WHAT THE TASK ASKS: Go to the line below containing "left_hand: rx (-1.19" and print exactly from there through the line containing "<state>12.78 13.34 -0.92", both included. Print nothing else.

RAW DATA:
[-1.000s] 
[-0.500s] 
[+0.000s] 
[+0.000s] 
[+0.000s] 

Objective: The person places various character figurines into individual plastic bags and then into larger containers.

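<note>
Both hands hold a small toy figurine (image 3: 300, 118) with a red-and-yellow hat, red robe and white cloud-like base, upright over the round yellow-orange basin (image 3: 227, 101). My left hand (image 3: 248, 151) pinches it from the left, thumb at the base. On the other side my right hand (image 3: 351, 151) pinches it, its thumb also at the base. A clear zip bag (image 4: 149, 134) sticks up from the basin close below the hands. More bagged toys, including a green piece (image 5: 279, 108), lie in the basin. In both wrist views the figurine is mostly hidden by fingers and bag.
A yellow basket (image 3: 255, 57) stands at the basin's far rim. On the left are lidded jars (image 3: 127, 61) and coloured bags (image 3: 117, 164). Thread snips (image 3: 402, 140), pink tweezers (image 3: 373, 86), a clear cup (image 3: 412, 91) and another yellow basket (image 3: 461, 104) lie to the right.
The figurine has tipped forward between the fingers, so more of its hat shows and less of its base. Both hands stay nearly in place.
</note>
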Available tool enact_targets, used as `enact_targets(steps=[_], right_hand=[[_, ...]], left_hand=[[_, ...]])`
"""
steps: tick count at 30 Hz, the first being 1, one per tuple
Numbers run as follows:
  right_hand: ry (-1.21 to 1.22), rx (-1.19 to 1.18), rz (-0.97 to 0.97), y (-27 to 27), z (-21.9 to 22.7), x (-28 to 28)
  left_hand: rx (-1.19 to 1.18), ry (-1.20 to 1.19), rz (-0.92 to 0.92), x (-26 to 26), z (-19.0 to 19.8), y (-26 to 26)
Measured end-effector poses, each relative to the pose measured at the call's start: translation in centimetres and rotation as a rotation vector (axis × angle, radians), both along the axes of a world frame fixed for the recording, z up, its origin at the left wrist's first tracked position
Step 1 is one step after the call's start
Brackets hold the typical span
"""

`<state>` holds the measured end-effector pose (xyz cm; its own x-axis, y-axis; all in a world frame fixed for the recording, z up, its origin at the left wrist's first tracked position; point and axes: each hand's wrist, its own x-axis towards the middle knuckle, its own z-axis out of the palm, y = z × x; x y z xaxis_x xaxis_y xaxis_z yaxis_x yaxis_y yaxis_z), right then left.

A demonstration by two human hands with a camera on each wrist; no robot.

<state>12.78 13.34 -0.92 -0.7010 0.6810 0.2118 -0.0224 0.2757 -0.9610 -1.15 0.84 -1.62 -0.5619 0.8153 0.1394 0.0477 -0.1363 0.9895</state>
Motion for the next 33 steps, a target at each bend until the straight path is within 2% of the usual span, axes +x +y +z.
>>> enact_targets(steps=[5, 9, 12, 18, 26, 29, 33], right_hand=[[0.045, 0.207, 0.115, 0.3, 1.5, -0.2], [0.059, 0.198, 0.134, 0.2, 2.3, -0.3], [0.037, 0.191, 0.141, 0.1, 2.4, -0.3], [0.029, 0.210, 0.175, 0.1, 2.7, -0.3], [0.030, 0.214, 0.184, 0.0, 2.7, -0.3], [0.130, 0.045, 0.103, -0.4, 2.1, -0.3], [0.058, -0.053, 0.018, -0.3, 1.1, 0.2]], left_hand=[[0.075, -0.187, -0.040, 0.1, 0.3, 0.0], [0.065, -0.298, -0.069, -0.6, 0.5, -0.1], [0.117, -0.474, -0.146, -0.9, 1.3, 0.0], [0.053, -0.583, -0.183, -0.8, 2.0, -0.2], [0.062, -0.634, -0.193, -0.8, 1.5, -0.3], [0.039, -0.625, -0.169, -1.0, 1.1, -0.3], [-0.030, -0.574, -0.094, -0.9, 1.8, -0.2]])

SOLVED EXERCISE:
  left_hand: rx (-1.19 to 1.18), ry (-1.20 to 1.19), rz (-0.92 to 0.92), x (-26 to 26), z (-19.0 to 19.8), y (-26 to 26)
Measured end-effector poses, each relative to the pose measured at the call's start: translation in centimetres and rotation as a rotation vector (axis × angle, radians), both along the axes of a world frame fixed for the recording, z up, its origin at the left wrist's first tracked position
Step 1 is one step after the call's start
Brackets hold the typical span
"""

`<state>` holds the measured end-effector pose (xyz cm; its own x-axis, y-axis; all in a world frame fixed for the recording, z up, its origin at the left wrist's first tracked position; point and axes: each hand's wrist, its own x-axis towards the middle knuckle, its own z-axis out of the palm, y = z × x; x y z xaxis_x xaxis_y xaxis_z yaxis_x yaxis_y yaxis_z), right then left.

A demonstration by two human hands with a camera on each wrist; no robot.

<state>12.78 13.34 -0.92 -0.7010 0.6810 0.2118 -0.0224 0.2757 -0.9610 -1.15 0.84 -1.62 -0.5619 0.8153 0.1394 0.0477 -0.1363 0.9895</state>

The full output has been given.